Environments

All the environments we propose follow the OpenAI Gym interface. We also extended this interface (adding extra methods) to work with SRL methods (see State Representation Learning Models).

OpenAI Gym repo: https://github.com/openai/gym

Available environments

You can find a recap table in the README.

  • Kuka arm: Here we have a Kuka arm which must reach a target, here a button.
    • KukaButtonGymEnv-v0: Kuka arm with a single button in front.
    • KukaRandButtonGymEnv-v0: Kuka arm with a single button in front, and some randomly positioned objects
    • Kuka2ButtonGymEnv-v0: Kuka arm with 2 buttons next to each others, they must be pressed in the correct order (lighter button, then darker button).
    • KukaMovingButtonGymEnv-v0: Kuka arm with a single button in front, slowly moving left to right.
  • Mobile robot: Here we have a mobile robot which reach a target position
    • MobileRobotGymEnv-v0: A mobile robot on a 2d terrain where it needs to reach a target position (yellow cylinder).
    • MobileRobot2TargetGymEnv-v0: A mobile robot on a 2d terrain where it needs to reach two target positions, in the correct order (yellow target, then red target).
    • MobileRobot1DGymEnv-v0: A mobile robot on a 1d slider where it can only go up and down, it must reach a target position.
    • MobileRobotLineTargetGymEnv-v0: A mobile robot on a 2d terrain where it needs to reach a colored band going across the terrain.
  • Racing car: Here we have the interface for the Gym racing car environment.
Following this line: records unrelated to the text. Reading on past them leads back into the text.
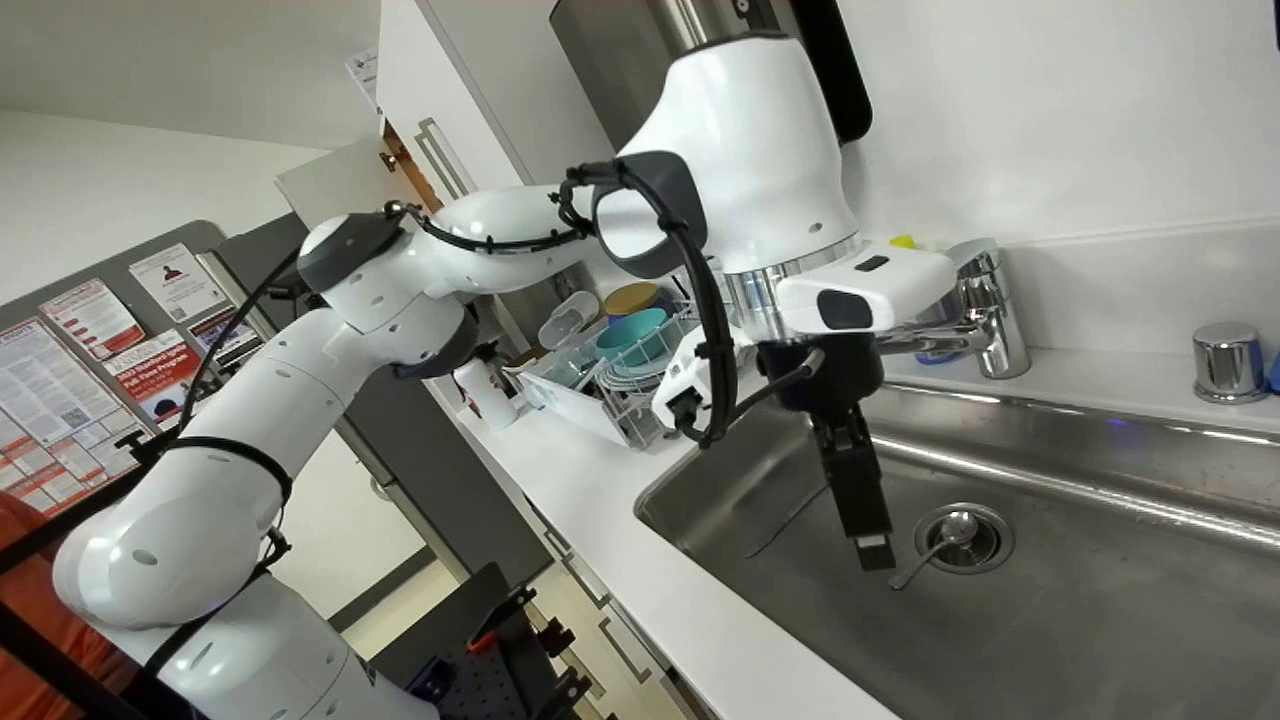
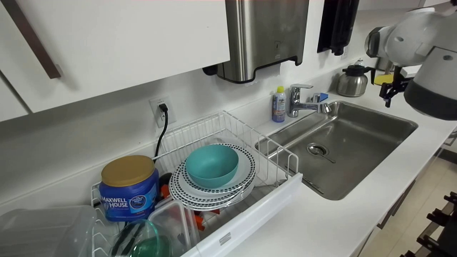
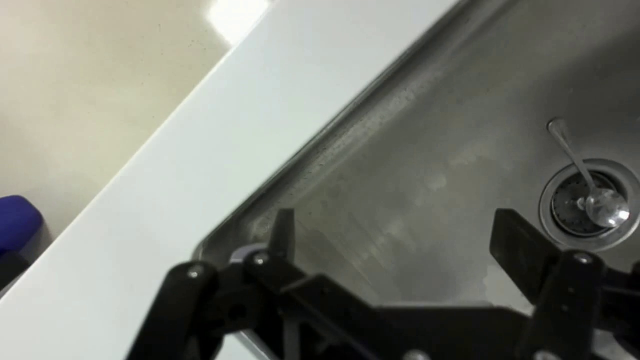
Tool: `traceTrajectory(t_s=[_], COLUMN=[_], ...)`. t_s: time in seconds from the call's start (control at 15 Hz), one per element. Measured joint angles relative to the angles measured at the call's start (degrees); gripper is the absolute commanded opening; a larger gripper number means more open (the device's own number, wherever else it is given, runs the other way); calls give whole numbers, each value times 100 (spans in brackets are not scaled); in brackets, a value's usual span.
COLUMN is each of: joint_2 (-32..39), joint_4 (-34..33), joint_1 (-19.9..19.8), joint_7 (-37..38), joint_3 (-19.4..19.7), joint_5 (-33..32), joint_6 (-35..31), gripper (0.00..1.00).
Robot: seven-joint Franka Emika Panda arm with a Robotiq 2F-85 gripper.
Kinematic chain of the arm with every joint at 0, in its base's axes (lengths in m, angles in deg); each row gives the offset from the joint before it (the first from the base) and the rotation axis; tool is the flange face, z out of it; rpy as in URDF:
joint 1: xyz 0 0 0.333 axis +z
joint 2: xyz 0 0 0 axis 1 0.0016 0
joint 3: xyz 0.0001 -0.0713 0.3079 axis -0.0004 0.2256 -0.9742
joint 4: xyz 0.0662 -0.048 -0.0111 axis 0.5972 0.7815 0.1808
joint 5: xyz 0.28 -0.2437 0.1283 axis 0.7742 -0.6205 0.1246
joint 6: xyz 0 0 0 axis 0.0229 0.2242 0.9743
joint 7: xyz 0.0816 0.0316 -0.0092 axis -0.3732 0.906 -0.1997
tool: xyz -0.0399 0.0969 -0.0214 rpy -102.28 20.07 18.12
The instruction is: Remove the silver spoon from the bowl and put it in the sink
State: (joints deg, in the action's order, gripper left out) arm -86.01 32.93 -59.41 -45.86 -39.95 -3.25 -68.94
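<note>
One silver spoon (image 3: pixel 586 173) may be tipped deeper into the drain (image 3: pixel 565 205) if it is nudged by the gripper (image 3: pixel 392 220), which is spread wide with nothing held between its jaws. At right in the wrist view, the spoon is seen lying in the sink (image 3: pixel 430 210), slim-handled and shiny, its rounded end over the drain, its handle angled left.

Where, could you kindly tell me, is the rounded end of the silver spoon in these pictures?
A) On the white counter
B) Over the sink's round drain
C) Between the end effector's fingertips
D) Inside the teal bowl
B: the wrist view shows the silver spoon in the sink, its rounded end over the round drain and its handle stretching out beyond it.
</note>
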Motion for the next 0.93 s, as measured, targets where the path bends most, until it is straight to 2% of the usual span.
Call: traceTrajectory(t_s=[0.2, 0.4, 0.93], joint_2=[348, 752, 1884], joint_4=[109, 341, 1000], joint_1=[62, 297, 1141], joint_7=[-536, -877, -913], joint_3=[-1, 0, 3], joint_5=[-368, -702, -1572], joint_6=[1, 8, -23], gripper=[100, 100, 100])
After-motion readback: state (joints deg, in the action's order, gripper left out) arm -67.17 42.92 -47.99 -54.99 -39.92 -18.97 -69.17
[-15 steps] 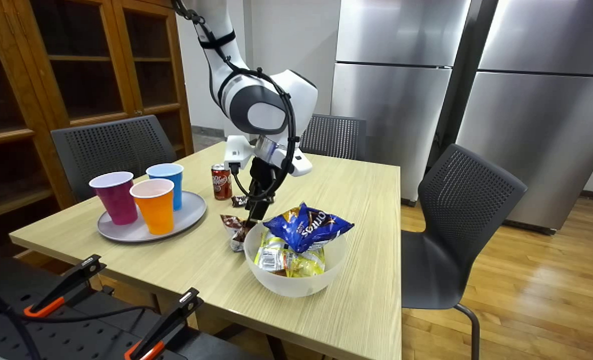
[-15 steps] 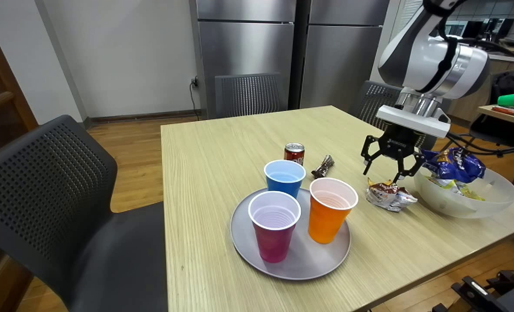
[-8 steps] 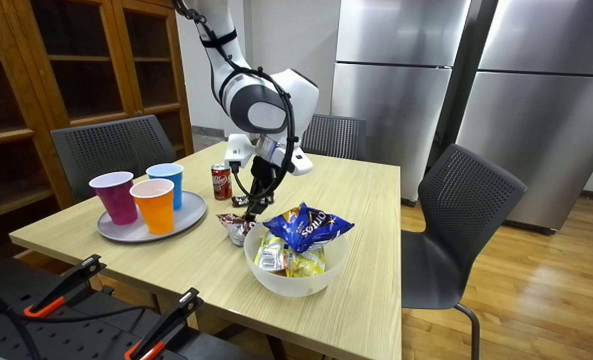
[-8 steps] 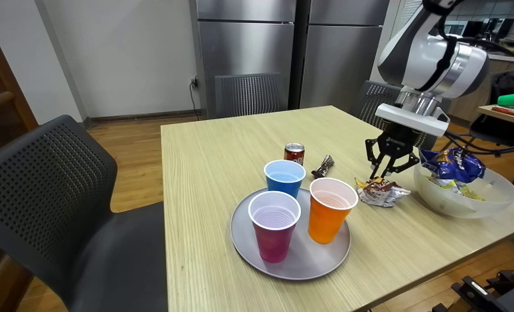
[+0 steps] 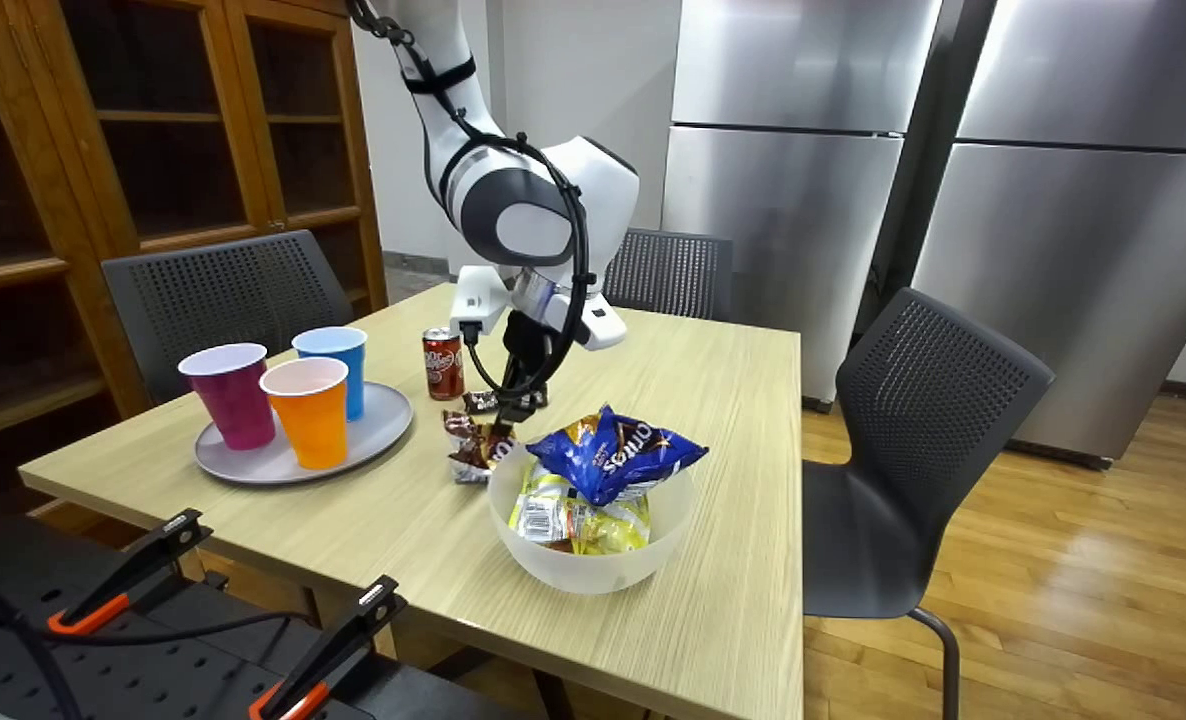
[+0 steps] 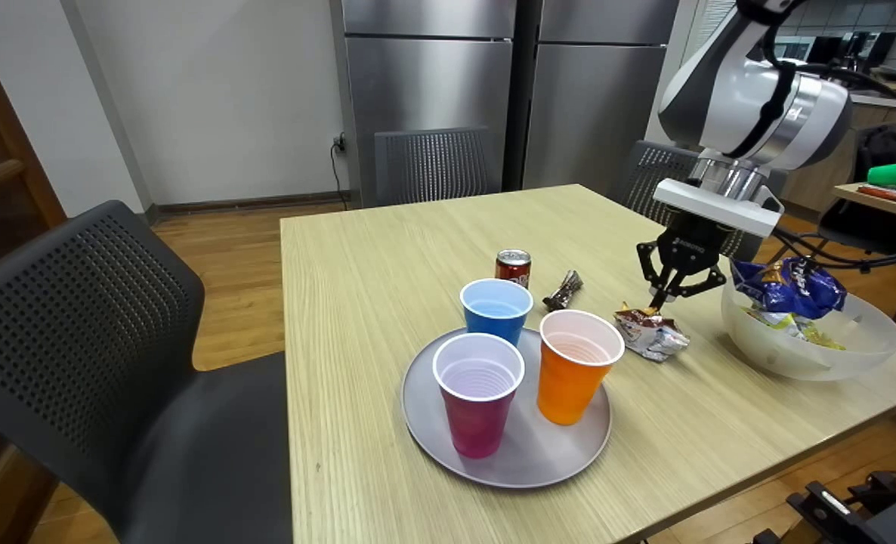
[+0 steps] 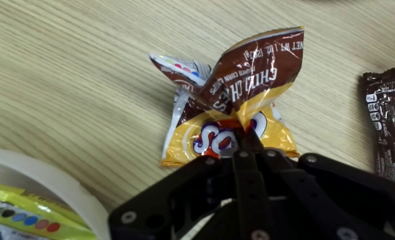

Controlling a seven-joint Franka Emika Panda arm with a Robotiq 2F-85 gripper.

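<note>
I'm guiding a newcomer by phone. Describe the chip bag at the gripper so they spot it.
On the pale table, look between the gray plate and frosted bowl. There the gripper pinches a crumpled chip bag. Its front is brown and golden, unlike the bowl's blue bag and lime packaging.

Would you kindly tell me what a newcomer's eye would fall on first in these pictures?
Probably the black gripper, pinching a crumpled brown-and-yellow foil chip bag beside the round frosted white bowl. Next might come the shiny blue foil chip bag lying over yellow packaging in that bowl. The orange plastic cup, magenta plastic cup and blue plastic cup grouped on the round grey plate would likely follow.
</note>
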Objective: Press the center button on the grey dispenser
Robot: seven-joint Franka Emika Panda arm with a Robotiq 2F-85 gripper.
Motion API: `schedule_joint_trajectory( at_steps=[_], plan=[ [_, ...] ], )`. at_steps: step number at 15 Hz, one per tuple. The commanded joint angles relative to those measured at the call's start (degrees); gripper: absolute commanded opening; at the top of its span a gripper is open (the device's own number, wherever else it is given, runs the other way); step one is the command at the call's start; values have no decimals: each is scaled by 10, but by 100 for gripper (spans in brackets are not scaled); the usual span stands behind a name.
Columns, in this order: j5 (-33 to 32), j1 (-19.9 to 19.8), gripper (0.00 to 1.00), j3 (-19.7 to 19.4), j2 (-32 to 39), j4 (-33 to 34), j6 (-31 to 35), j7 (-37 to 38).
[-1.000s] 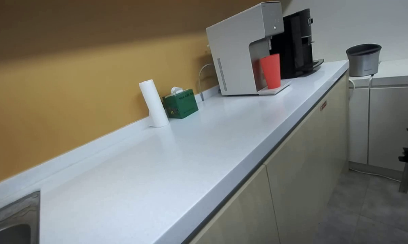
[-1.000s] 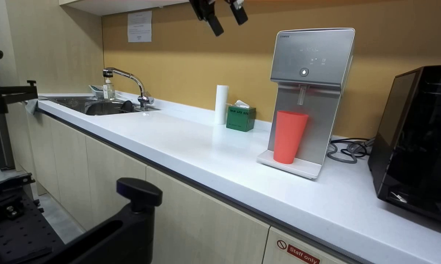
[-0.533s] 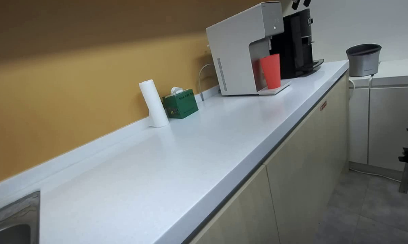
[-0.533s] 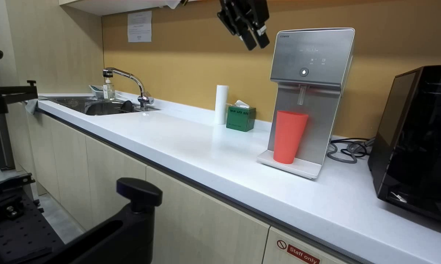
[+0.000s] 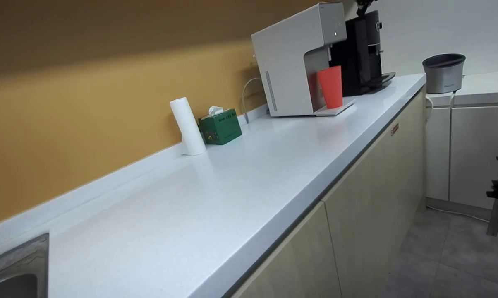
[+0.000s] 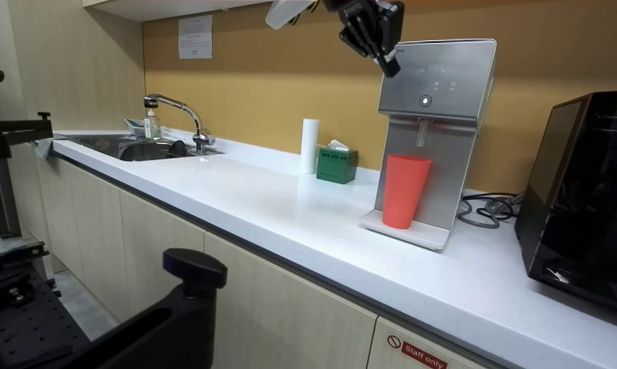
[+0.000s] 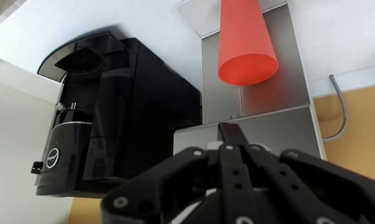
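The grey dispenser (image 6: pixel 457 66) stands on the counter and shows in both exterior views, its side panel (image 5: pixel 290 62) facing the camera in an exterior view. Its round center button (image 6: pixel 425 100) is lit white on the upper front. In the wrist view the dispenser's front (image 7: pixel 284 130) lies beyond the fingers, and the button is hidden there. My gripper (image 6: pixel 392 70) hangs by the dispenser's upper left corner in that exterior view, above and left of the button and apart from it. Its fingertips meet in the wrist view, so the gripper (image 7: pixel 232 126) is shut with nothing between them.
A red cup (image 6: pixel 406 189) stands on the dispenser's tray under the spout. The black coffee machine (image 7: pixel 112 124) is close beside the dispenser, with cables (image 6: pixel 493 207) between them. A green tissue box (image 6: pixel 337 165), a paper roll (image 6: pixel 309 146) and a sink (image 6: pixel 134 146) are along the counter.
The gripper has gone from open to shut. It has moved right and down toward the dispenser in an exterior view, and has come into sight at the top edge in an exterior view.
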Motion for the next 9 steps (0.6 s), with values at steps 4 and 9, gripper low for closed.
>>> schedule_joint_trajectory(
  at_steps=[4, 9],
  plan=[
    [94, 73, 0, -57, 54, 60, -5, -80],
    [129, 89, 0, -68, 57, 53, 0, -108]
  ],
)
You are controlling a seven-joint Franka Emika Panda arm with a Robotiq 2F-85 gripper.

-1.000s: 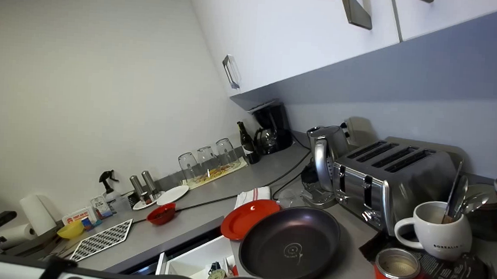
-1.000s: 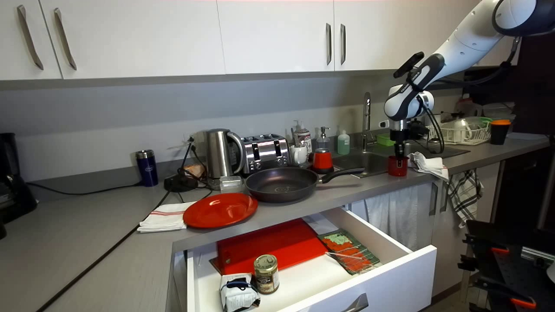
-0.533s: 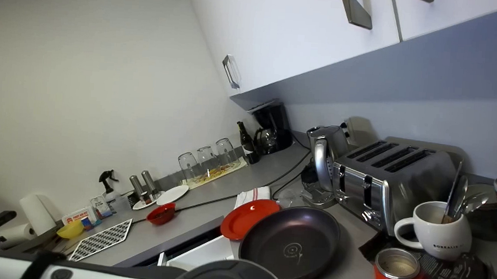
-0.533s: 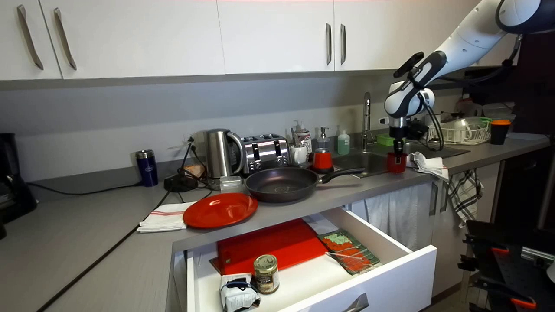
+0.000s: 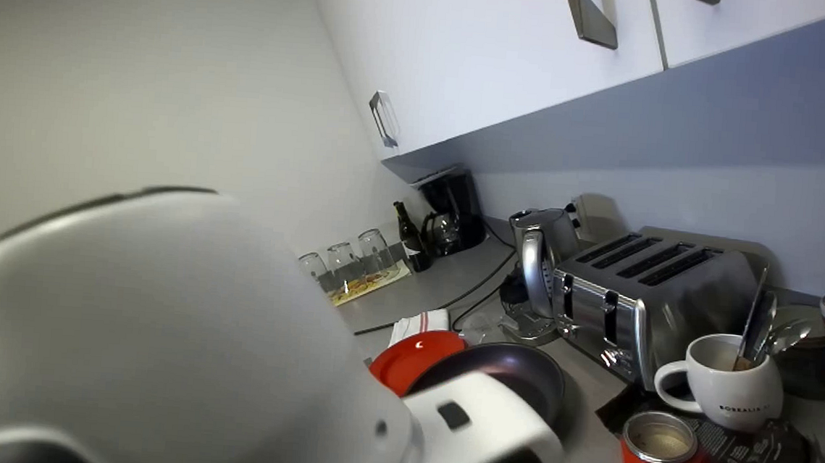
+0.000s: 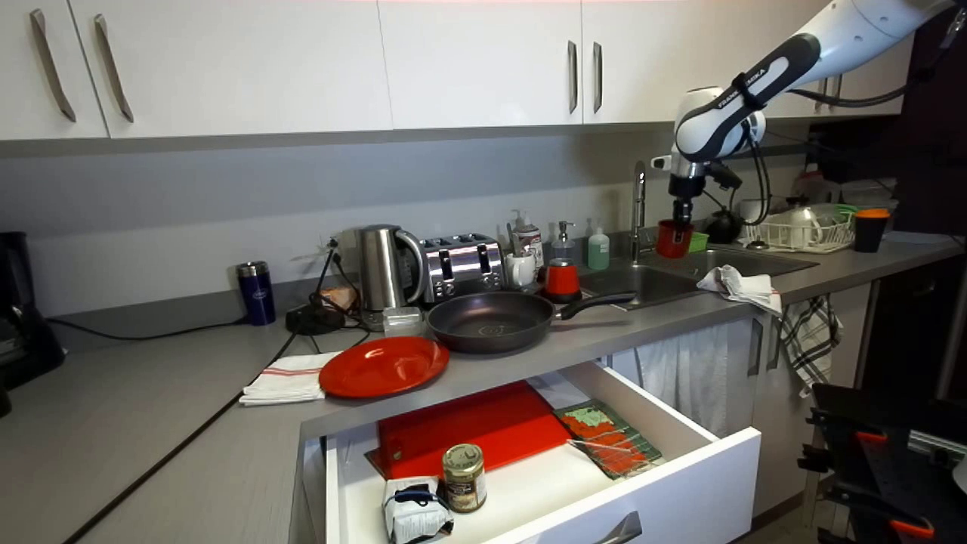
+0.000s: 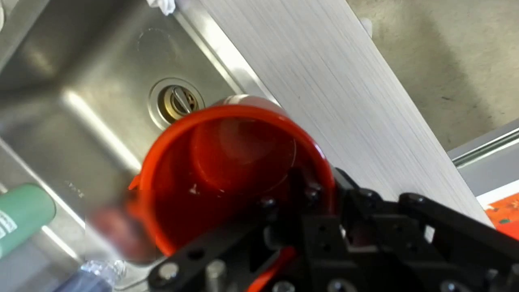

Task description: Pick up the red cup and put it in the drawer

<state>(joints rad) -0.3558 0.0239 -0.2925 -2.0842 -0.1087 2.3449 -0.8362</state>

It must complete a racing course in the least time possible (only available in a terminal with X running)
    • CarRacingGymEnv-v0: A racing car on a racing course, it must complete the racing course in the least time possible.
  • Baxter: A baxter robot that must reach a target, with its arms.
    • Baxter-v0: A bridge to use a baxter robot with ROS (in simulation, it uses Gazebo)
  • Robobo: A Robobo robot that must reach a target position.
    • RoboboGymEnv-v0: A bridge to use a Robobo robot with ROS.
  • Omnidirectional Robot: A mobile robot on a 2d terrain that must reach a target position.
    • OmnirobotEnv-v0: A bridge to use a real Omnirobot with ROS (also available in simulation).

Generating Data

To test the environment with random actions:

python -m environments.dataset_generator --no-record-data --display

Can be as well used to render views (or dataset) with two cameras if multi_view=True.

To record data (i.e. generate a dataset) from the environment for training a SRL model, using random actions:

python -m environments.dataset_generator --num-cpu 4 --name folder_name

Add a custom environment

  1. Create a class that inherits environments.srl_env.SRLGymEnv which implements your environment. You will need to define specifically:
    • getTargetPos(): returns the position of the target.
    • getGroundTruthDim(): returns the number of dimensions used to encode the ground truth.
    • getGroundTruth(): returns the ground truth state.
    • step(action): step the environment in simulation with the given action.
    • reset(): re-initialise the environment.
    • render(mode='human'): returns an observation of the environment.
    • close(): closes the environment, override if you need to change it.
    • Make sure __init__ has the parameter **_kwargs in order to ignore useless flag parameters sent by the calling code.
  2. Add this code to the same file as the class declaration
def getGlobals():
    """
    :return: (dict)
    """
    return globals()

it will allow the logging of constant values used by the class

  1. Add your class to the registered_env dictionary in environments/registry.py, using this format NAME: (CLASS, SUPER_CLASS, PLOT_TYPE, THREAD_TYPE), where:
    • NAME: is your environment’s name, it must only contain [A-Z][a-z][0-9] and end with the version number in this format: -v{number}.
    • CLASS: is your class that is a subclass of SRLGymEnv.
    • SUPER_CLASS: is the super class of your class, this is for saving all the globals and parameters.
    • PLOT_TYPE: is the type of plotting for replay.enjoy_baselines, defined by the enumerator PlottingType in environments/__init__.py, can be PLOT_2D or PLOT_3D (use PLOT_3D if unsure).
    • THREAD_TYPE: is the type of multithreading supported by the environment, defined by the enumerator ThreadingType in environments/__init__.py, can be (from most restricive to less restricive) PROCESS, THREAD or NONE (use NONE if unsure).
  2. Add the name of the environment to config/srl_models.yaml, with the location of the saved model for each SRL model (can point to a dummy location, but must be defined).
  3. Now you can call your environment using --env NAME with train.py, pipeline.py or dataset_generator.py.